BRW誌の最新号は、リッチ200人リストにボンド氏を加えた。元オーストラリア会社証券委員会で委員長としてボンド氏の企業犯罪捜査を陣頭指揮したヘンリー・ボッシュ氏は、5月30日、メルボルンの自宅でインタビューに答え、ボンド氏の復活を口をきわめて非難し、「この話を知って真っ先に頭に浮かんだのは、彼のために全財産を失った何千人もの人たちへの同情だ。ボンドはその金で今の資産を築いたのだ。今の社会の欠点は、誰でも会社をつぶし、債権者には1ドルにつき半セントも返して済ませ、自分の富を見せびらかすことができるということだ」と語っている。

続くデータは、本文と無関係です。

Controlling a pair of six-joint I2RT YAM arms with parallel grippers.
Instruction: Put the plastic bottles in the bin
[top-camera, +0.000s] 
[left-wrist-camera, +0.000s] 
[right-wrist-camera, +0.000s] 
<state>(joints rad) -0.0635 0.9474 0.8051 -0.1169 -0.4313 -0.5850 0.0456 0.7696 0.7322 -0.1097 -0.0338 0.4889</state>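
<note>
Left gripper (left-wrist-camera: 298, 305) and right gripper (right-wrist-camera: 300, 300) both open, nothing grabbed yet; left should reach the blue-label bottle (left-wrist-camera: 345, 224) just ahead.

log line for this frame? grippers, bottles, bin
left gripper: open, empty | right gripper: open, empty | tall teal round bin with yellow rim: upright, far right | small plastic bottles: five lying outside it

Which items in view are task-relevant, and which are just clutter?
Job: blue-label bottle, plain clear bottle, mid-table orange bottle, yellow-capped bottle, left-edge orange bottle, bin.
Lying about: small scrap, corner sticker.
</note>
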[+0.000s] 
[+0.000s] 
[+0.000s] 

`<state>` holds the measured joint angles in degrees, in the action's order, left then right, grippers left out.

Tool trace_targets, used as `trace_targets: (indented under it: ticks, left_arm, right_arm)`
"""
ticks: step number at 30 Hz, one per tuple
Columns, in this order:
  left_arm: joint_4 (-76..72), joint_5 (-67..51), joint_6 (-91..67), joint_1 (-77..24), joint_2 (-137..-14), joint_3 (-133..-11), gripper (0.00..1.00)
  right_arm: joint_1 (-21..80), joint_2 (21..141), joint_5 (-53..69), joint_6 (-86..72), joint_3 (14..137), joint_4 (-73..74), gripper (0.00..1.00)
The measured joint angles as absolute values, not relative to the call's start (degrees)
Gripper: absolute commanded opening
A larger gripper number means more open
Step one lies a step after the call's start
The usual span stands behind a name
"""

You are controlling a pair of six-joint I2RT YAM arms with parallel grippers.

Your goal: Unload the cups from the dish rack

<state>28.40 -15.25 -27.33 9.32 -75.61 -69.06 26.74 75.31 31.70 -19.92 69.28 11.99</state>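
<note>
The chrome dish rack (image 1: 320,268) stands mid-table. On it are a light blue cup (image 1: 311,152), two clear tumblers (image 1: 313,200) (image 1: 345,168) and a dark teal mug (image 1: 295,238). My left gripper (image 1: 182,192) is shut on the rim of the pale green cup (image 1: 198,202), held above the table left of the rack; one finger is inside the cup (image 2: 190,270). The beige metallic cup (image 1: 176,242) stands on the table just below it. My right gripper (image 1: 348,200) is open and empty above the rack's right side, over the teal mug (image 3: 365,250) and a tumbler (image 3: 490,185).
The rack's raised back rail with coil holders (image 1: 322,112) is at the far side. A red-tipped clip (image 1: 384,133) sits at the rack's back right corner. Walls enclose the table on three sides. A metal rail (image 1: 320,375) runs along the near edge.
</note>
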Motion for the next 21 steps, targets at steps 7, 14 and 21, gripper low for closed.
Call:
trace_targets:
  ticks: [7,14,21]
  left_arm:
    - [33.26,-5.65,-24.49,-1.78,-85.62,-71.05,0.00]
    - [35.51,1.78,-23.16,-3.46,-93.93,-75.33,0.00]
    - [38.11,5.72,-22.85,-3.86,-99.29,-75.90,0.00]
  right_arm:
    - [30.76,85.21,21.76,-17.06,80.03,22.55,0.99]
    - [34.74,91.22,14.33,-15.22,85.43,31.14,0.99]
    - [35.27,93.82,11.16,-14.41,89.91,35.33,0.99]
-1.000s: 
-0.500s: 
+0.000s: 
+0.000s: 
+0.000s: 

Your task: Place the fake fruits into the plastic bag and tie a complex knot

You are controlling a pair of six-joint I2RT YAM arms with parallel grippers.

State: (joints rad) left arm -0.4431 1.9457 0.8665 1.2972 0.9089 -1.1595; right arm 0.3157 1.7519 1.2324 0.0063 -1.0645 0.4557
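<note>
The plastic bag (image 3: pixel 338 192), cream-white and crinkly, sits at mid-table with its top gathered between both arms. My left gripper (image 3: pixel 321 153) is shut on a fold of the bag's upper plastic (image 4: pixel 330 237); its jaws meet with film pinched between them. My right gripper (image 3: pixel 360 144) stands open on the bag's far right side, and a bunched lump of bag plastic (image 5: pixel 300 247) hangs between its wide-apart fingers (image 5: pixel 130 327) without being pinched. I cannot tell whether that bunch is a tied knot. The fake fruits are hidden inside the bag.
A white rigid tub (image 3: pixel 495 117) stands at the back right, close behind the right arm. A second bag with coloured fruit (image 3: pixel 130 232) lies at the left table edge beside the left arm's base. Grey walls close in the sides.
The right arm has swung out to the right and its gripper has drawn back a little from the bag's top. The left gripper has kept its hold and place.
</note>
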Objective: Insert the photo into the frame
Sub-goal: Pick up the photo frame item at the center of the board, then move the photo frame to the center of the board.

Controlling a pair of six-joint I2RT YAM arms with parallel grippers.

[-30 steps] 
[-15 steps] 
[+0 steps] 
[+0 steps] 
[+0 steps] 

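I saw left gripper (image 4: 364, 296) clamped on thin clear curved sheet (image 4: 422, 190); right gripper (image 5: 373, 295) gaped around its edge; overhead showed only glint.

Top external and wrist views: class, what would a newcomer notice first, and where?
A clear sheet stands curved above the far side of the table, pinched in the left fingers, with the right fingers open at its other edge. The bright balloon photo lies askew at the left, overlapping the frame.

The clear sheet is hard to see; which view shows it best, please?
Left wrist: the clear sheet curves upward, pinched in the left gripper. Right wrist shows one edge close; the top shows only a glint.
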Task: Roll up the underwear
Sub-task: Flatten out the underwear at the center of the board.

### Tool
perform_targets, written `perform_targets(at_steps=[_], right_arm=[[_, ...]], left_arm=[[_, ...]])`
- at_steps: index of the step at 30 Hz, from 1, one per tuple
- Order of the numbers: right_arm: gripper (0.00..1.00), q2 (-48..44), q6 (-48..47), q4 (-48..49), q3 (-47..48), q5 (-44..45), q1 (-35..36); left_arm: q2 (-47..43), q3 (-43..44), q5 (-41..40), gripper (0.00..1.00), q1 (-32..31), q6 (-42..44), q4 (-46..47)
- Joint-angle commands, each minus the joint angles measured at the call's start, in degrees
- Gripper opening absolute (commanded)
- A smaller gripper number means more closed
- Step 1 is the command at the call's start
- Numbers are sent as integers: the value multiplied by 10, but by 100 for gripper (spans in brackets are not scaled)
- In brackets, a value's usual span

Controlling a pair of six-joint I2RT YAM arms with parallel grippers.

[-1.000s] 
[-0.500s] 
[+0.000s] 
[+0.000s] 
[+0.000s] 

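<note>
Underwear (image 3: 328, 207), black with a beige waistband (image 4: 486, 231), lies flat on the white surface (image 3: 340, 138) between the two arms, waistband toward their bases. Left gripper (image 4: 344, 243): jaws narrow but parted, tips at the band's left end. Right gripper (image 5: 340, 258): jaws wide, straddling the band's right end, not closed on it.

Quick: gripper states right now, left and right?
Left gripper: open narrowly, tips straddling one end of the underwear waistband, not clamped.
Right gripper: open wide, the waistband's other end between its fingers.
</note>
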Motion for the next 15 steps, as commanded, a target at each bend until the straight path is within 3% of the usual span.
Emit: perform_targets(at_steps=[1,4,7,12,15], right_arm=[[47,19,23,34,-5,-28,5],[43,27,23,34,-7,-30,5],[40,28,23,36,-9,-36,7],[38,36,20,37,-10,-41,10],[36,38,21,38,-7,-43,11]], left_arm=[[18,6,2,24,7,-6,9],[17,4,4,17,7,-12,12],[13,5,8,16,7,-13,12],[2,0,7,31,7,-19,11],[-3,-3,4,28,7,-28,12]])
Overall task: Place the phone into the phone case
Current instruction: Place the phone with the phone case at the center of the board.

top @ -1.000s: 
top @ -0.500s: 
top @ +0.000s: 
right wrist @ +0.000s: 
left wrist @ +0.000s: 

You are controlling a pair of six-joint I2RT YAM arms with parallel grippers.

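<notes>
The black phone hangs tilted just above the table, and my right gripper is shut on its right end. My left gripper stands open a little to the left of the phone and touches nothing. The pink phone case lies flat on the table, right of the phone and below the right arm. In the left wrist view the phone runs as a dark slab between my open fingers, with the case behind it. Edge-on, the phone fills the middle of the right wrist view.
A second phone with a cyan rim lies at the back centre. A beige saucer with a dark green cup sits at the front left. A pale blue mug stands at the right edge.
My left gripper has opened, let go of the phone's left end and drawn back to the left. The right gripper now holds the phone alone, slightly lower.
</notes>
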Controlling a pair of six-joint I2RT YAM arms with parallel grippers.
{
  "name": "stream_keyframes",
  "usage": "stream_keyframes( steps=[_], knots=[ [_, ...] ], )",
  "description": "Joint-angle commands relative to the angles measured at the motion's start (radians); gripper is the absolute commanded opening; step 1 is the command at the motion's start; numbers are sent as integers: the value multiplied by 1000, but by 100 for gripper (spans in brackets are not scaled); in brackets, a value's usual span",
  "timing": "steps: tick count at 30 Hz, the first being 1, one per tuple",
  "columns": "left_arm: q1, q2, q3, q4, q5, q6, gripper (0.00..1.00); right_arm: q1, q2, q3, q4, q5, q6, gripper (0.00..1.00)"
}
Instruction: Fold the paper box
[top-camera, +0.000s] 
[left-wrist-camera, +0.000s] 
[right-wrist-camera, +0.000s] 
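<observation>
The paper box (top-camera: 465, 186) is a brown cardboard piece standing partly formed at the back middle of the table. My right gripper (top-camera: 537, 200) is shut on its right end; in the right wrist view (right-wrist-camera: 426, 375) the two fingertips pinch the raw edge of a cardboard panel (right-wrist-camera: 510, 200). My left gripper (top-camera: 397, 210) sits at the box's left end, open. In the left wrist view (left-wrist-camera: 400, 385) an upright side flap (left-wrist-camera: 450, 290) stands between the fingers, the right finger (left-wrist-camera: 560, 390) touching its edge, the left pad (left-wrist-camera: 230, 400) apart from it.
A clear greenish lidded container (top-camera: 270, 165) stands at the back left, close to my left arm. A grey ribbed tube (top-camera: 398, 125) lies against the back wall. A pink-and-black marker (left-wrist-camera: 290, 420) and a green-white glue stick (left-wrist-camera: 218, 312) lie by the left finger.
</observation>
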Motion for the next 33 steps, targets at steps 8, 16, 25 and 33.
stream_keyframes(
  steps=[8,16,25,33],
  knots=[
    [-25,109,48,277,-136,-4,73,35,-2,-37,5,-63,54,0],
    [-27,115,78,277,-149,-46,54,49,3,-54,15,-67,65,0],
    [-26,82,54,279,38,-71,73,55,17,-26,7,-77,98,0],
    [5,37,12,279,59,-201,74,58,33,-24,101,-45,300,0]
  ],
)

ボンド氏は1992年に破産宣告を受け、その後背任横領で3年間服役している。出所後はアフリカの鉱山で再び富を築き、BRW誌によれば、控えめに見積もっても資産は2億6,500万ドルになるとされている。ボンド氏は、ボンド帝国が崩壊した時に巨額の資産をどこかに隠したのではないかという疑惑が当時からいわれていたが、遂に真相は突き止められず、自らが経営するダルホルド・インベストメンツの債務5億2,000万ドルを580万ドルの返済で逃れた。翌年にはボンド・コープの6億ドルの負債も個人的債権者に325万ドルを返済することで破産を逃れることができた。
ボッシュ氏は、「ボンドは一生刑務所で暮らしていた方がいい。あの男が少しでも名誉を重んずるなら、今の資産で債権者に少しでも返済するというものだろう」と語り、かつてボンド氏を信じて財産を失った人たちと同様、今、ボンド氏を信じて投資している人たちにも同情するとしている。(AAP)
文末に(AAP)とある記事は、AAP配信記事の忠実な翻訳であり、日本国内の報道と合致しない記述も含まれています。